What the exercise asks: Sort through the listing below and keep each line with the word "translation". Copy those.

Materials provided:
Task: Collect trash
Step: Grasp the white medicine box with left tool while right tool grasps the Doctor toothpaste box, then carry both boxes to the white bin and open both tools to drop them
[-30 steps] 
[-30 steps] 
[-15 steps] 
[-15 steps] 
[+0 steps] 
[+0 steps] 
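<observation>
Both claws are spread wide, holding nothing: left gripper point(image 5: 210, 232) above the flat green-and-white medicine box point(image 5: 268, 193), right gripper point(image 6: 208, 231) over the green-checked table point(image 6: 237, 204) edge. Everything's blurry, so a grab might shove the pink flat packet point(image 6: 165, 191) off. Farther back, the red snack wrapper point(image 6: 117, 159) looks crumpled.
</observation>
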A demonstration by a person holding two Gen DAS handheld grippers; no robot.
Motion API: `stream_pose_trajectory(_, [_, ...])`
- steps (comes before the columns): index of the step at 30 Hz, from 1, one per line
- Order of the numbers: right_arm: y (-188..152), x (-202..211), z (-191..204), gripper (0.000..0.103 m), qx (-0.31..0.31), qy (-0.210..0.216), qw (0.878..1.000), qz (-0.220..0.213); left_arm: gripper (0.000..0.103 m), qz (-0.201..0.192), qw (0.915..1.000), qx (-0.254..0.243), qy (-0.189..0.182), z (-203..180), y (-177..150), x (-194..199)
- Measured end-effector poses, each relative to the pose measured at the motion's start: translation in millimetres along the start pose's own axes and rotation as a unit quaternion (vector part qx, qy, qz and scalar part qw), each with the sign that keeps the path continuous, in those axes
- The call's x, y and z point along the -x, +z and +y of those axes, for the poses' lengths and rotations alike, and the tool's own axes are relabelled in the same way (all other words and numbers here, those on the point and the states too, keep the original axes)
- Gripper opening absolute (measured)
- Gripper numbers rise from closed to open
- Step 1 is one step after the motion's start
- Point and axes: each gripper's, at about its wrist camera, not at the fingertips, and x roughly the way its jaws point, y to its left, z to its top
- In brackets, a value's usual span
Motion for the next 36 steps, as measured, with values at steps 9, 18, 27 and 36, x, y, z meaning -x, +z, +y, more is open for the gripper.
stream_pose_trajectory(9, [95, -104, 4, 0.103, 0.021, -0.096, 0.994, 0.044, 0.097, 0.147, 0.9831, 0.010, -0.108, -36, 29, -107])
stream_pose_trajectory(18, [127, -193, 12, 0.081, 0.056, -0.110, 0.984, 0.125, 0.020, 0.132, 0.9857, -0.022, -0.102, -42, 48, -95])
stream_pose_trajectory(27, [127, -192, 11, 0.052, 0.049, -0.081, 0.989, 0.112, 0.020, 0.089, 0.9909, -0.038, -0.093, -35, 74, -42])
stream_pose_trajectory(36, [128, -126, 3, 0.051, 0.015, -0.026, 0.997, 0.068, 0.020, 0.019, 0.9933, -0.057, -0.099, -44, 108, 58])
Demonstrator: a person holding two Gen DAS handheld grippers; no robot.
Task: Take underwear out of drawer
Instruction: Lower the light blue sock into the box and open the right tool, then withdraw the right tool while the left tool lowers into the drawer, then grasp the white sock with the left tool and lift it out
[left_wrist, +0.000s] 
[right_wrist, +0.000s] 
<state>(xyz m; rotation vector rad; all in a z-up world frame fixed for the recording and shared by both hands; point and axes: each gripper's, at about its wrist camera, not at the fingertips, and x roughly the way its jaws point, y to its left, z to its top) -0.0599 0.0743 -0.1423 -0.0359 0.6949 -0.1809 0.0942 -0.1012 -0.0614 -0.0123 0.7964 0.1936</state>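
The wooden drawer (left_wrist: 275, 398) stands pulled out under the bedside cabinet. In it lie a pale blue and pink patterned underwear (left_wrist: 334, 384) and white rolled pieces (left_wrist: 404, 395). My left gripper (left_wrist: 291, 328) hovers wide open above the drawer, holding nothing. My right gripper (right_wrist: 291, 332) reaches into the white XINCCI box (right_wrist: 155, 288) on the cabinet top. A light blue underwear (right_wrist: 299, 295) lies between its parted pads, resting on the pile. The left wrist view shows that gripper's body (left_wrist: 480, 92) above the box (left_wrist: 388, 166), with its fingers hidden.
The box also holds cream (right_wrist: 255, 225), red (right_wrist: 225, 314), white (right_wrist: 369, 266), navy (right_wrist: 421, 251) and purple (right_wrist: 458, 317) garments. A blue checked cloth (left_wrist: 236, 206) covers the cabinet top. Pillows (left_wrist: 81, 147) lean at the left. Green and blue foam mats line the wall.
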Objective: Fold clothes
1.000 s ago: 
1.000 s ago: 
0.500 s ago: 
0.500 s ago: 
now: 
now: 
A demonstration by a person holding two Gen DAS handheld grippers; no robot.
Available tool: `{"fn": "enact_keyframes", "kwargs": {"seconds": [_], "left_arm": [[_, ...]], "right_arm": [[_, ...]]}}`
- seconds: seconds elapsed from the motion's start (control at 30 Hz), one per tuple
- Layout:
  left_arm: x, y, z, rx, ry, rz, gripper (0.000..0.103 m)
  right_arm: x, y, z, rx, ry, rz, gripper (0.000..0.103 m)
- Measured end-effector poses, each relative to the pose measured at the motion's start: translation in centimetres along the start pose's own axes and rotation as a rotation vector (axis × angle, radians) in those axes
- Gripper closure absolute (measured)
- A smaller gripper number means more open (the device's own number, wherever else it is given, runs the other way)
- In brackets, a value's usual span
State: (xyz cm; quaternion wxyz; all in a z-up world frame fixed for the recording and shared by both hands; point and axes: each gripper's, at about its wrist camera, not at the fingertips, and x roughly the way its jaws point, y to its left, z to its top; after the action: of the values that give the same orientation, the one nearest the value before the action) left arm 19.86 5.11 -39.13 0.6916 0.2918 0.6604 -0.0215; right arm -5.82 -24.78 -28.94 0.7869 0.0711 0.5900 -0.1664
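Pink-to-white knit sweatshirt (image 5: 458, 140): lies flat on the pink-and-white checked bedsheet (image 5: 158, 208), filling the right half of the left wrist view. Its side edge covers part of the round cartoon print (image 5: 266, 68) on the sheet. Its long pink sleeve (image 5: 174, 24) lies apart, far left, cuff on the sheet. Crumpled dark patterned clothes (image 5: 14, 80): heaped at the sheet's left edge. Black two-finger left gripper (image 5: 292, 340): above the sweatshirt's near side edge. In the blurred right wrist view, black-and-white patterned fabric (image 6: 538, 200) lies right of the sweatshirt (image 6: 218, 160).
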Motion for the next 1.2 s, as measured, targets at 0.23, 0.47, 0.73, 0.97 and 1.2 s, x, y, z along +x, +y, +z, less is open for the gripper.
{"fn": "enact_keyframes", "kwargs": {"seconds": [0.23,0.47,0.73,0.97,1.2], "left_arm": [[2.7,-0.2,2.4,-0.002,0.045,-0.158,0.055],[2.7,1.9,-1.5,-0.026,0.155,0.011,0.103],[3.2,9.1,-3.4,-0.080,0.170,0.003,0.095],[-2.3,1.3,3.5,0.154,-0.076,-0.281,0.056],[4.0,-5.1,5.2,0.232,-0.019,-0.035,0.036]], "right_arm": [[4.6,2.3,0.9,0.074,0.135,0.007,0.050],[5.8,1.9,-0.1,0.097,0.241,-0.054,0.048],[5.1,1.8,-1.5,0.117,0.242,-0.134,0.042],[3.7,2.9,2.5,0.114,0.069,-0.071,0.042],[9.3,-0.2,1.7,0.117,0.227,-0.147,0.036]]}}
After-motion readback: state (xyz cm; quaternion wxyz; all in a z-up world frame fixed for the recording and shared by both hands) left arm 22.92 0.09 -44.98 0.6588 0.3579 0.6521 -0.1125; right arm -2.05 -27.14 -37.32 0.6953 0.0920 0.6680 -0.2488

Expected answer:
- Measured end-effector poses, each relative to the pose measured at the motion's start: translation in millimetres along the start pose's own axes and rotation as a unit quaternion (vector part qx, qy, qz and scalar part qw), each with the sign that keeps the path continuous, in those axes
- Measured end-effector poses, each relative to the pose measured at the motion's start: translation in centimetres along the start pose's own axes and rotation as a rotation vector (axis × angle, radians) in those axes

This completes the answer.